Stray Light Performance
Whilst the essential purpose of a monochromator is to act as a tuneable filter, presenting the desired wavelength at the exit port, some of the broad band spectral input may scattered by imperfection or contamination on the optics in an uncontrolled manner, resulting in the presentation at the exit slit of stray broadband light in addition to light at the selected wavelength. Holographic diffraction gratings present less stray light due to the manufacturing technique used yet have lower efficiency than mechanically ruled diffraction gratings.
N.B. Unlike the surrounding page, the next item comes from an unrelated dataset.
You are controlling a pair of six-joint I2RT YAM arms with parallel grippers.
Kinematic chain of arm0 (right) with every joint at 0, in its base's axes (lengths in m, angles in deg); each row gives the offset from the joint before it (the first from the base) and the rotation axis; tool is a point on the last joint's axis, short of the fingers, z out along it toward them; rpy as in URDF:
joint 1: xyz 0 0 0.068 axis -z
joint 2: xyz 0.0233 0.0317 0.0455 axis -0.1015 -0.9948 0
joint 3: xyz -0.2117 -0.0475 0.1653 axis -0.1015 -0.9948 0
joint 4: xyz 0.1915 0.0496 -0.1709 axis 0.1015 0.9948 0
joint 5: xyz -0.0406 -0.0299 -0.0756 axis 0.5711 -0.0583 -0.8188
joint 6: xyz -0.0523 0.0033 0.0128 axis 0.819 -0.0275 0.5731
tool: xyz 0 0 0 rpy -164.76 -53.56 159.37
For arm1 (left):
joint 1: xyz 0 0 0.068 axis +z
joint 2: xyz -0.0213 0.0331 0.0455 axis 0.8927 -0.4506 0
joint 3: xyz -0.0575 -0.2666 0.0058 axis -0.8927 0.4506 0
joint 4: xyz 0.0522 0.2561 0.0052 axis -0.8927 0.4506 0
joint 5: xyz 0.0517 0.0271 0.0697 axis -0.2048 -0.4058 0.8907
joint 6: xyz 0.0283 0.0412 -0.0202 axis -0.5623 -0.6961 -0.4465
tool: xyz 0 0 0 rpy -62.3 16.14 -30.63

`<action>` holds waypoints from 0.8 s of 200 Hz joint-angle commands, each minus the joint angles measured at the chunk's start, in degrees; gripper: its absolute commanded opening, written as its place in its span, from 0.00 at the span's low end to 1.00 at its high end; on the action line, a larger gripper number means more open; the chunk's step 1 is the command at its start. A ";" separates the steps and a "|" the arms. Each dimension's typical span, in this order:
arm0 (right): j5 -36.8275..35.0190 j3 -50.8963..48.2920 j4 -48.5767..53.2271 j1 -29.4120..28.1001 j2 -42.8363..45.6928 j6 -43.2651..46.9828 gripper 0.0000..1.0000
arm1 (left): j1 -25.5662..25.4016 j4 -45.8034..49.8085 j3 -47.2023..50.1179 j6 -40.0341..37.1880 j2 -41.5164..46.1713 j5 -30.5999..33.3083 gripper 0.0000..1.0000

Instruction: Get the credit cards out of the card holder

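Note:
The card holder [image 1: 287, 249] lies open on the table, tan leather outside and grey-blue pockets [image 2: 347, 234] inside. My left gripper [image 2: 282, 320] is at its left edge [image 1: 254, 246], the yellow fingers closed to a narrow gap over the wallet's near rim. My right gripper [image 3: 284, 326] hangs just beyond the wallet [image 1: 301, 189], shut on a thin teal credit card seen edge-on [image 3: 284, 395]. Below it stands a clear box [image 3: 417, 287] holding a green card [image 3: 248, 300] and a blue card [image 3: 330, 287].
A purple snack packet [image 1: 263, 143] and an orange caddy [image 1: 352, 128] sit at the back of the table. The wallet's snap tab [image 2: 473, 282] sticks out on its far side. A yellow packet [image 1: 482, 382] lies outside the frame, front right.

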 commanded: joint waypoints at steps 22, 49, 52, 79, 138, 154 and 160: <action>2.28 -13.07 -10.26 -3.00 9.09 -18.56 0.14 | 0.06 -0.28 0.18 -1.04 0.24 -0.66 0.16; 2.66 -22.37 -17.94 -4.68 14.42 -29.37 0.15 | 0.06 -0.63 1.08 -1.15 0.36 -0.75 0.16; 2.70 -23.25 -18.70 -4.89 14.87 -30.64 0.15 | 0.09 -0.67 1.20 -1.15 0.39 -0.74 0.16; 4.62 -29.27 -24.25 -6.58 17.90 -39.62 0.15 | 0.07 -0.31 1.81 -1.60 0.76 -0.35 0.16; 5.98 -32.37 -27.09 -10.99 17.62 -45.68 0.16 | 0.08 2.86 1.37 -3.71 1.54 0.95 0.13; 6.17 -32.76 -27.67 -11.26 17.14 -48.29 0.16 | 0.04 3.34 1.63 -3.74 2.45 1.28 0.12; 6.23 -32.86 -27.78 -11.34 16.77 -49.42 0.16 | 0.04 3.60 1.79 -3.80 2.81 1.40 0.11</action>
Whilst in many cases this effect may be ignored, where the signal to be measured at the given wavelength may be small with respect to stray light contribution, either a second monochromator must be used, thereby constituting a double monochromator, in which the selected wavelength and the stray light are again diffracted and the stray light taken under control. In certain circumstances, a mid-point may be adopted between single and double monochromator stray light performance in using a single monochromator with a selection of band pass filters. Such filters have a limited use in the sense that they may not be available for the spectral range of interest, and they may have transmission windows at longer wavelengths which will, to a certain extent, compromise their function.
Double Monochromator Mode
In additive dispersion mode (by far the most common) the dispersion of the diffraction grating in the first monochromator is enhanced by that in the second monochromator. In certain applications, the resulting dispersion of wavelengths across the exit slit cannot be tolerated, in which case, the second diffraction grating is configured to act in opposition to the first to yield zero net dispersion at the exit slit. Applications for which subtractive dispersion is important include the measurement of detector spectral response, high echelon systems, such as those employed by calibration laboratories, where the uncertainty contribution of dispersion across the exit slit is unacceptable and for the measurement of very fast pulsed sources since the path length between exit and entrance slit is the same in this case for all wavelengths
Internal Optical Chopper
In situations where the optical signal to be measured may be confounded with a background optical signal, whether from ambient lighting, or, in the infrared, heat (infrared radiation) emitted by instrumentation and the background, an optical chopper is employed to modulate the said signal on a known carrier wave, allowing discrimination of the two contributions. In some instances, it is convenient to have the optical chopper mounted internally to the monochromator.
In applications in the UV below 200nm and in the IR, atmospheric gases which may absorb light, should be excluded from the monochromator. This may be effected by passing nitrogen (or other) gas through the monochromator, for which purpose the option to adapt purge ports is provided.